▶ [Activity] The lines to copy are those holding the string "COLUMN" in the entries below.

(Given records begins)

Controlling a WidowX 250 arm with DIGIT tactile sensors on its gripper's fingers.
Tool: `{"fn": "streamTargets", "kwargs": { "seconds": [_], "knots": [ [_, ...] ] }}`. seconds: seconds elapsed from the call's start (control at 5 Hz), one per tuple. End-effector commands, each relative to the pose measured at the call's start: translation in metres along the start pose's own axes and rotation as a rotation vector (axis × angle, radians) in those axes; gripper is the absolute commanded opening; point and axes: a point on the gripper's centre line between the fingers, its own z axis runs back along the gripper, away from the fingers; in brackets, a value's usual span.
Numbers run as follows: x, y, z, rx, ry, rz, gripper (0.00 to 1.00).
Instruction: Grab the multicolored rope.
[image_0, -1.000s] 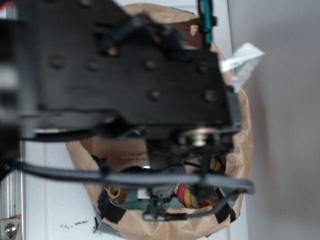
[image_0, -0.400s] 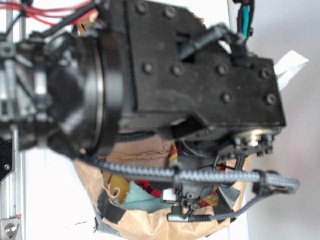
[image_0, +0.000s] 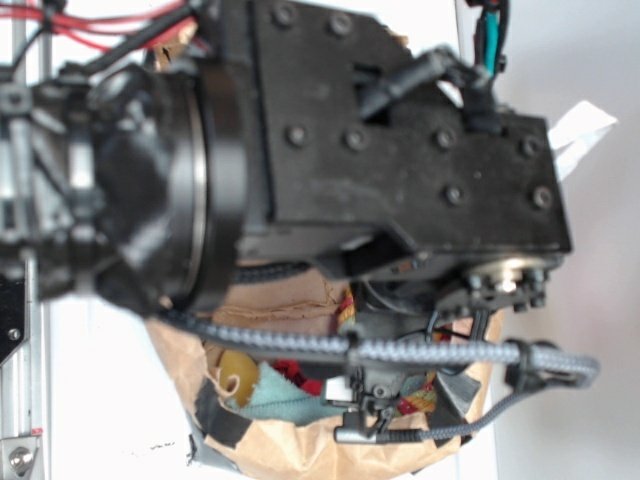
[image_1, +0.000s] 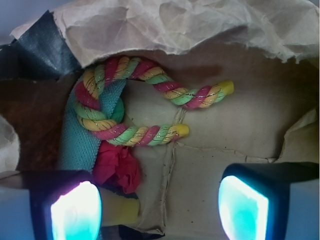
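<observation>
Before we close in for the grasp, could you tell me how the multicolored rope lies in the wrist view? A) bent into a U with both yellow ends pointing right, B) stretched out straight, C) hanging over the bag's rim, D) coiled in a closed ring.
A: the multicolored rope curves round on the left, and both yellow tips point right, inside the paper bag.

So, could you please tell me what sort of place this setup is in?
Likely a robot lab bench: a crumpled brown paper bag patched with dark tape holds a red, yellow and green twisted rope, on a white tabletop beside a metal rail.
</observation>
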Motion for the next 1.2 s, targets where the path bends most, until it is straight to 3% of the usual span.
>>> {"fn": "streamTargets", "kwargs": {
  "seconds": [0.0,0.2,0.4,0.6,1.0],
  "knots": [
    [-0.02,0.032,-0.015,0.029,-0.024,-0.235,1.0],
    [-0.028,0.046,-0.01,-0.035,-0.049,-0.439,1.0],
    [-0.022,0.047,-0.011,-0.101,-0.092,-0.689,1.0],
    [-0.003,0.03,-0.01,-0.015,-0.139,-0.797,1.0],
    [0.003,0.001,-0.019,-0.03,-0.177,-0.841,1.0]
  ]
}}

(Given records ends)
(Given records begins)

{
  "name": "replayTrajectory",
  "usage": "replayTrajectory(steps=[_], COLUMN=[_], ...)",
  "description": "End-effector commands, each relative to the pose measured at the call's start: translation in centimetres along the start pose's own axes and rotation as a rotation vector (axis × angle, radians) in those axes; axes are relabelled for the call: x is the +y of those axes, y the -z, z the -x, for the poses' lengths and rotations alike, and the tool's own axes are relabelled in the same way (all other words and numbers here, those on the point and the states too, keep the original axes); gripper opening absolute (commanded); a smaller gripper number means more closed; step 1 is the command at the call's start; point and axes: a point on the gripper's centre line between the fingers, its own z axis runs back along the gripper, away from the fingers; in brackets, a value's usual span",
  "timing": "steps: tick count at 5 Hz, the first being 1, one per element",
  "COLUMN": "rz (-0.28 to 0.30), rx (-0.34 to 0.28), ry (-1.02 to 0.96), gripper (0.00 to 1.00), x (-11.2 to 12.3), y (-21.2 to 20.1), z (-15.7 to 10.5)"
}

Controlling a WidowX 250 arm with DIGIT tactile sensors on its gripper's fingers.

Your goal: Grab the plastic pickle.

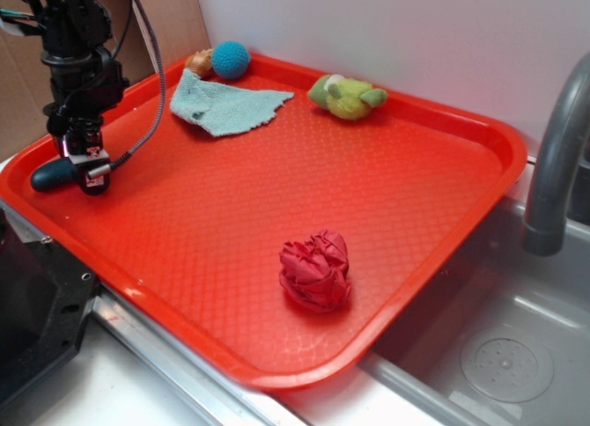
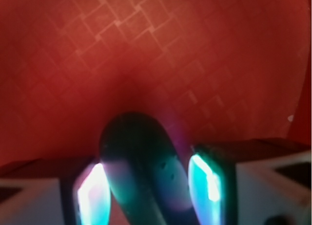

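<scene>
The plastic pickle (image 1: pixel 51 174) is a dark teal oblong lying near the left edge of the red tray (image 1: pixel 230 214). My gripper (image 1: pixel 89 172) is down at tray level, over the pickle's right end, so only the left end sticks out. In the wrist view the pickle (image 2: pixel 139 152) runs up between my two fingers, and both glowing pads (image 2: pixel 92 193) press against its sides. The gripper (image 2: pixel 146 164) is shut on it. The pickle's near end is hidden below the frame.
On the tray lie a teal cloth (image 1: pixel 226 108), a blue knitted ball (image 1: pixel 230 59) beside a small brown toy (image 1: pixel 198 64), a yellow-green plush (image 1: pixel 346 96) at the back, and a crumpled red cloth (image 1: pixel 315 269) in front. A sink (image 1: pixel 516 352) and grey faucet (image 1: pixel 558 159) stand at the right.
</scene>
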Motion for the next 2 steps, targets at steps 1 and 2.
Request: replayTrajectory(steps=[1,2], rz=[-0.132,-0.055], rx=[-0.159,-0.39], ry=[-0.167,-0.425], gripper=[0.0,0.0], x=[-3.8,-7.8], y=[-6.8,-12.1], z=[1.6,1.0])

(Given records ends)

▶ [Response to this task]
  "usage": "replayTrajectory(steps=[_], COLUMN=[_], ...)",
  "COLUMN": "rz (-0.28 to 0.30), rx (-0.34 to 0.28), ry (-1.02 to 0.96), gripper (0.00 to 1.00), x (-11.2 to 12.3), y (-21.2 to 20.1), z (-15.7 to 10.5)"

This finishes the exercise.